:: EXERCISE GOAL ::
Restate the listing below word for word. No picture belongs in the result.

:: PROVIDED DATA ::
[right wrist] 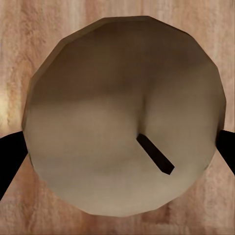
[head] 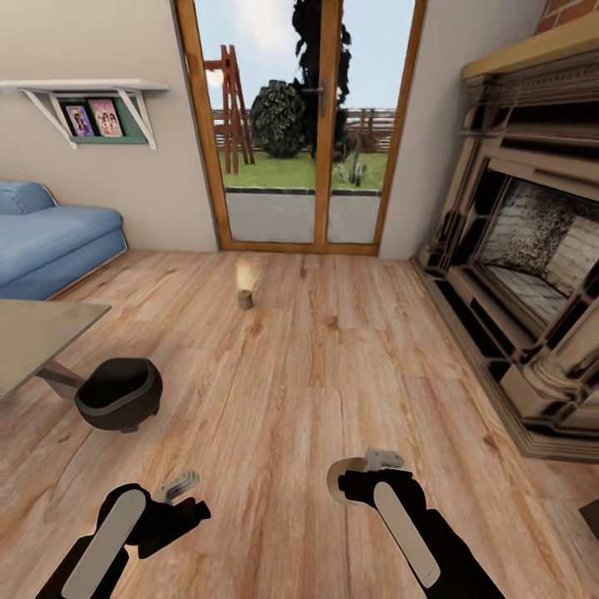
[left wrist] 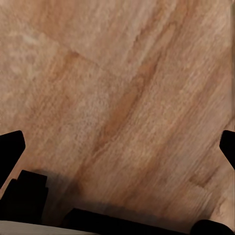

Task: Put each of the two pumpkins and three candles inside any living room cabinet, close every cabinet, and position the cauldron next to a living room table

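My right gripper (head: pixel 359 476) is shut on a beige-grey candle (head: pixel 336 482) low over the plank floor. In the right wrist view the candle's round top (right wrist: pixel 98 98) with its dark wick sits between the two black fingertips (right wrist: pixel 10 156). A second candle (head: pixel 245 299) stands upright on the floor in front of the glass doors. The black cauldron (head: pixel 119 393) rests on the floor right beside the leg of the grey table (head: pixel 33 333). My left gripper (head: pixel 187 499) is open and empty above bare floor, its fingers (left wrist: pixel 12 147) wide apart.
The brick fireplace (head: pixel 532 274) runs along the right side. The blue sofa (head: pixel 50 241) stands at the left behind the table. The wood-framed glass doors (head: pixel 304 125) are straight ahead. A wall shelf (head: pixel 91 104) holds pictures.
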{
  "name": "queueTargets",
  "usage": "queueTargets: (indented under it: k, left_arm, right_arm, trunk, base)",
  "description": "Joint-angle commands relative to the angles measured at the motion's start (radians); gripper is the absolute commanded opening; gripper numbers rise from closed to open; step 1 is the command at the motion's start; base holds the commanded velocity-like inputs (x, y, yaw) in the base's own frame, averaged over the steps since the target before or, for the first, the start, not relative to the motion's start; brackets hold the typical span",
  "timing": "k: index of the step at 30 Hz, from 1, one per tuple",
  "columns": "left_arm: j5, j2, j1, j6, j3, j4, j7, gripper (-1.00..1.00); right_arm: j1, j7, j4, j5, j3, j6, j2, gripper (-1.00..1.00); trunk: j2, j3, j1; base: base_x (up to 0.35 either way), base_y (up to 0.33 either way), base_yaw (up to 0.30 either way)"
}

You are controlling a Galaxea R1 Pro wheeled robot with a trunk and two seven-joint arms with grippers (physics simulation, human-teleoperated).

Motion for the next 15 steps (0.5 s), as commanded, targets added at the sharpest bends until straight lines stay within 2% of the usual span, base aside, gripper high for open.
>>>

:: SOLUTION ::
[right wrist] 
[head] 
[left wrist] 

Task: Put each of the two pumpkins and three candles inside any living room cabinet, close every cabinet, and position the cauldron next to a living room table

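My right gripper (head: pixel 359 476) is shut on a beige-grey candle (head: pixel 336 482) low over the plank floor. In the right wrist view the candle's round top (right wrist: pixel 98 98) with its dark wick sits between the two black fingertips (right wrist: pixel 10 156). A second candle (head: pixel 245 299) stands upright on the floor in front of the glass doors. The black cauldron (head: pixel 119 393) rests on the floor right beside the leg of the grey table (head: pixel 33 333). My left gripper (head: pixel 187 499) is open and empty above bare floor, its fingers (left wrist: pixel 12 147) wide apart.
The brick fireplace (head: pixel 532 274) runs along the right side. The blue sofa (head: pixel 50 241) stands at the left behind the table. The wood-framed glass doors (head: pixel 304 125) are straight ahead. A wall shelf (head: pixel 91 104) holds pictures.
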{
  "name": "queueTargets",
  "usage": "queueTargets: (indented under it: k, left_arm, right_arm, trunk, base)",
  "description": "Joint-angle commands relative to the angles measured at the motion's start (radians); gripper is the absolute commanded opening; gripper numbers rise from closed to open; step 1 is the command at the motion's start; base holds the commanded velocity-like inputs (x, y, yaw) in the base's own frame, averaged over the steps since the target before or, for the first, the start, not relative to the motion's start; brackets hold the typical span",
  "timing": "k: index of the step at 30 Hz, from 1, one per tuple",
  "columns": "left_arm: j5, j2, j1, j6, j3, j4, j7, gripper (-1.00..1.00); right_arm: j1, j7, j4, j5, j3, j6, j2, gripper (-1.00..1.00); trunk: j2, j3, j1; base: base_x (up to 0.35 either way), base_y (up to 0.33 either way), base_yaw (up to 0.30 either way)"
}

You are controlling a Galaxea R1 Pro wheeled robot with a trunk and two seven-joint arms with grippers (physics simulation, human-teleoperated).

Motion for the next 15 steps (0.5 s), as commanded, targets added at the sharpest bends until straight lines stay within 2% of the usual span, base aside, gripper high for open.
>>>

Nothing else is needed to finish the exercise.